In my current research, I am working with a group of graduate students in making social robots recognize the task relevant objects and point to such objects during referring expression generations. The picture above shows the research group at the Mines Interactive Robotics Research Lab (MIRRORLab) supervised by Dr. Tom Williams. We are focusing on enabling deictic gestures on robots using the Distributed, Integrated, Affect, Reflection, Cognition (DIARC) architecture, so that deictic gestures can be requested by other architectural components.
Integration with humanoid robot Pepper and DIARC architecture
I am integrating Pepper with the Distributed, Integrated, Affect, Reflection, Cognition (DIARC) architecture, as implemented in the Agent Development Environment (ADE) robot middleware. ADE supports robust services for the distribution of complex robotic architectures over multiple computers. If any of the components fail, the ADE Registry can restart them automatically and allow the functionality to go back into effect. Moreover, DIARC provides language-oriented components which provide reference resolution and referring expression generation capabilities. DIARC’s Pepper components leverage Softbank Robotics’ Naoqi modules (e.g. motion, vision, and sensors) to control the robot, and are implemented as Java classes to allow communication with other ADE components and the ADE Registry. This integrated approach allows Pepper’s components to take advantage of DIARC’s high-level cognitive representations, thus enabling human-like tasking through natural language.

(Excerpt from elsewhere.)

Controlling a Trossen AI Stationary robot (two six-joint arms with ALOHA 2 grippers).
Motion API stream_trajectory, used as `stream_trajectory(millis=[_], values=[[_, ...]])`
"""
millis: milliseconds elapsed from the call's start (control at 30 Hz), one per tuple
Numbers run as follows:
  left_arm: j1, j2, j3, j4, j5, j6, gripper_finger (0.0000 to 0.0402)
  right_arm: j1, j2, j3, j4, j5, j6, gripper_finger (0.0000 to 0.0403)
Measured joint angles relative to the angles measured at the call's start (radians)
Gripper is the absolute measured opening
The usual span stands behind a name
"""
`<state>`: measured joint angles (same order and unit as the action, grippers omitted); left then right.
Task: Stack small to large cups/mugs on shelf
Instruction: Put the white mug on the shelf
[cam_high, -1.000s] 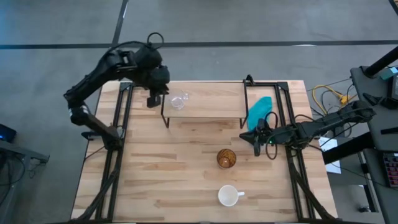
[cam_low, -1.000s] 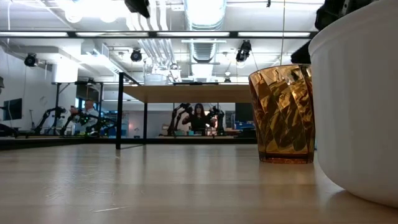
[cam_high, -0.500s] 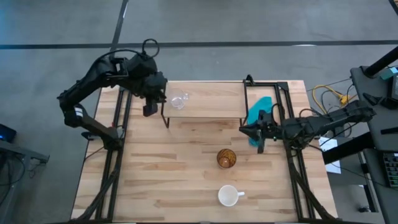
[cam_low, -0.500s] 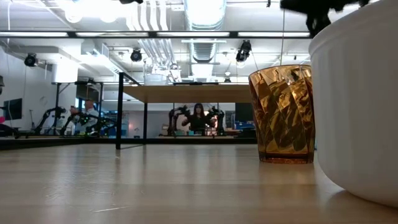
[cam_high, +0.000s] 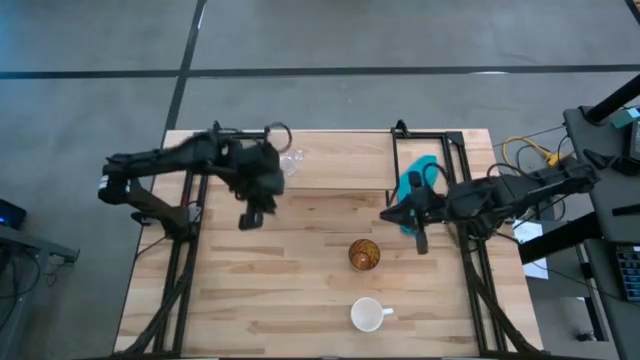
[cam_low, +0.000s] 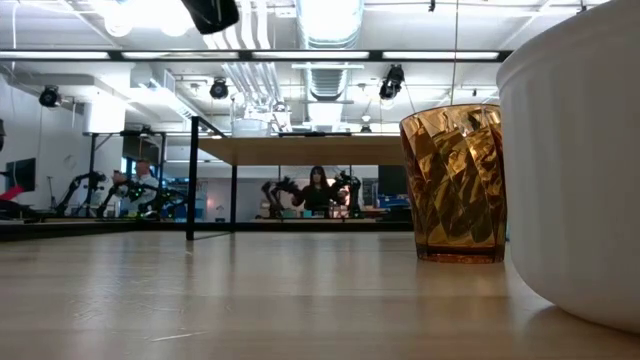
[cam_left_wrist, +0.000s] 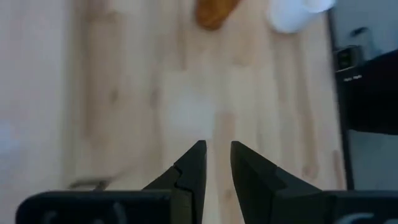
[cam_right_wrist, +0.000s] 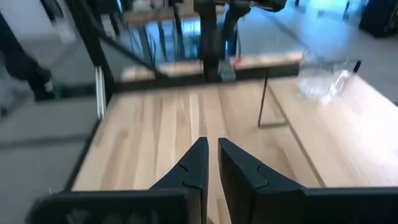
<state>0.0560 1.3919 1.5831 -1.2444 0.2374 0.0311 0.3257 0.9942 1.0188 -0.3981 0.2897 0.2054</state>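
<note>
Wooden worktop (cam_high: 250, 290) with three cups.
Clear glass cup (cam_high: 291, 160) sits on the shelf's (cam_high: 340, 160) left end; amber tumbler (cam_high: 364, 254) and white mug (cam_high: 368, 316) stand nearer the front edge. Left gripper (cam_high: 251, 219) and right gripper (cam_high: 419, 240) both hover, jaws nearly together, empty.

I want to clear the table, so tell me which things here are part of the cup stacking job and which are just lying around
Job: clear glass cup on the shelf; amber tumbler; white mug.
Lying about: teal cloth at the shelf's right end.
</note>
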Motion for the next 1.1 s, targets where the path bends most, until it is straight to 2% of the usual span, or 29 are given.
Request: stream_trajectory(millis=[233, 433, 600, 867, 1100], values=[[-0.109, -0.034, -0.176, 0.235, 0.017, -0.011, 0.0059, 0.035, 0.197, 0.294, -0.339, -0.003, 0.019, 0.0031], [-0.169, -0.048, -0.246, 0.371, 0.017, -0.052, 0.0059, 0.045, 0.337, 0.478, -0.470, -0.013, 0.145, 0.0031], [-0.197, -0.050, -0.264, 0.435, 0.017, -0.052, 0.0059, 0.045, 0.429, 0.553, -0.545, -0.062, 0.289, 0.0033], [-0.217, -0.056, -0.260, 0.483, 0.017, -0.052, 0.0059, 0.034, 0.563, 0.560, -0.638, -0.289, 0.446, 0.0034], [-0.217, -0.057, -0.258, 0.504, 0.017, -0.053, 0.0059, 0.034, 0.679, 0.561, -0.694, -0.505, 0.502, 0.0034]])
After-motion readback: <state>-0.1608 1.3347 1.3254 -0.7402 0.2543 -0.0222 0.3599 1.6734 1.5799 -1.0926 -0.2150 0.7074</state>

What is a Wizard-of-Oz interface?
Wizard-of-Oz interfaces have been widely used within the Human-Robot Interaction community. This experimental tool allows robots’ actions or behaviors to be controlled by a human puppeteer to fill in a piece of technology not yet implemented while a participant conducts a task. A well-designed Wizard-of-Oz control interface can provide better insights into the robot’s limitations, allow fast, iterative testing of robots, and help explore possible robot behaviors such as nonverbal feedback and natural language interfaces. My short-term goal is developing a first-person point-and-click graphical user interface (GUI). Experimenters can use this GUI in Wizard-of-Oz style experiments to see live camera stream from the robot and dynamically generate targeted deictic gestures. We propose to generate animated vectors within the GUI to give an estimation of the current distance between the robot and the target referent. Such visualization provides an interactive interface for the experimenters to easily test gesture generations with human participants as well as explore the interaction design space for robot behaviors.

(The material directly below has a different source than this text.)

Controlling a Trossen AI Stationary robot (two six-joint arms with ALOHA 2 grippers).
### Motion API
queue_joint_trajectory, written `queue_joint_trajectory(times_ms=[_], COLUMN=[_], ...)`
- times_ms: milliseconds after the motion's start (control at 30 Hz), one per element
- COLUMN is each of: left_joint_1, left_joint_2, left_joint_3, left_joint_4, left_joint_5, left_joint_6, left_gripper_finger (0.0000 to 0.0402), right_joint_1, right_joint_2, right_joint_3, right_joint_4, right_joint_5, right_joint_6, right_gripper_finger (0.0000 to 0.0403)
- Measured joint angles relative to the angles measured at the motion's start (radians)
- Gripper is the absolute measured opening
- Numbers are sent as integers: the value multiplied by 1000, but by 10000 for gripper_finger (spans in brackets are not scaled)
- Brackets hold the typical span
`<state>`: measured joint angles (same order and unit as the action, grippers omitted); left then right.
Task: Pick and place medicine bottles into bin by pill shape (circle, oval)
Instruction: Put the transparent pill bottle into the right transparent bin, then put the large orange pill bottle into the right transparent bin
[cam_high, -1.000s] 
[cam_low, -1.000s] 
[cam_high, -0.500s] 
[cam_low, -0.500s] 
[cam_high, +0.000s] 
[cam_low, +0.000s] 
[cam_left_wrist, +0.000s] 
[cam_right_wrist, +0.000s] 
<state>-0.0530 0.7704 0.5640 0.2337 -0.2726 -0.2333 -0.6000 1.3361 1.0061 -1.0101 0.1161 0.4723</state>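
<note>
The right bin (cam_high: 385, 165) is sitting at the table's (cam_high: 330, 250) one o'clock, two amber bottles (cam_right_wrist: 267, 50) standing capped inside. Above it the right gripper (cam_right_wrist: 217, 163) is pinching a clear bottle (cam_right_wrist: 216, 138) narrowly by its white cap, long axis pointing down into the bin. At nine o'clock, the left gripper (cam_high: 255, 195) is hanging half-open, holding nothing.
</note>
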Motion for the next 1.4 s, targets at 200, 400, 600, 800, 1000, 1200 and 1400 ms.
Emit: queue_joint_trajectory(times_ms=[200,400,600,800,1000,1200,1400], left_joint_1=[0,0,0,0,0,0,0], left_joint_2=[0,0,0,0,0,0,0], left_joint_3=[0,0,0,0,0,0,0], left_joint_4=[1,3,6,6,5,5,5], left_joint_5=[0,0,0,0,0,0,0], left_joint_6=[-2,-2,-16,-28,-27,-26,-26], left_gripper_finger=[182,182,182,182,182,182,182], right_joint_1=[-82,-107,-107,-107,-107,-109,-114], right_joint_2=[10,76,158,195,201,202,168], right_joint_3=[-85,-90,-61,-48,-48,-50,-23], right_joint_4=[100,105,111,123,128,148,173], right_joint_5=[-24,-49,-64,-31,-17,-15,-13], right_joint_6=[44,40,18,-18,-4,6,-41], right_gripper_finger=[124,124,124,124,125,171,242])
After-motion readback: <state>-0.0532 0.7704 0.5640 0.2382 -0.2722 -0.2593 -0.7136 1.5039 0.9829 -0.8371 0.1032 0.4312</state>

For this research, my long-term future work is combining methods from computer vision and machine learning to automatically learn what type of deictic gestures are most appropriate based on the current context, so that robots may generate a wider class of deictic gestures beyond pointing depending on the visibility or occlusion of the target referent and geometric constraints such as the robot’s current distance from the target referent and the object’s size.
During the weekly all-hands meeting, I report on successes and challenges to the team and my advisor Dr. Tom Williams. I discuss several approaches to a problem and share their pros/cons with the team. After succeeding in implementing a feature, I write a Wiki or “Lesson Learned” document so my teammates can quickly replicate what I have done. I submitted a paper about this project to the 2018 Human-Robot Interaction Pioneers Workshop.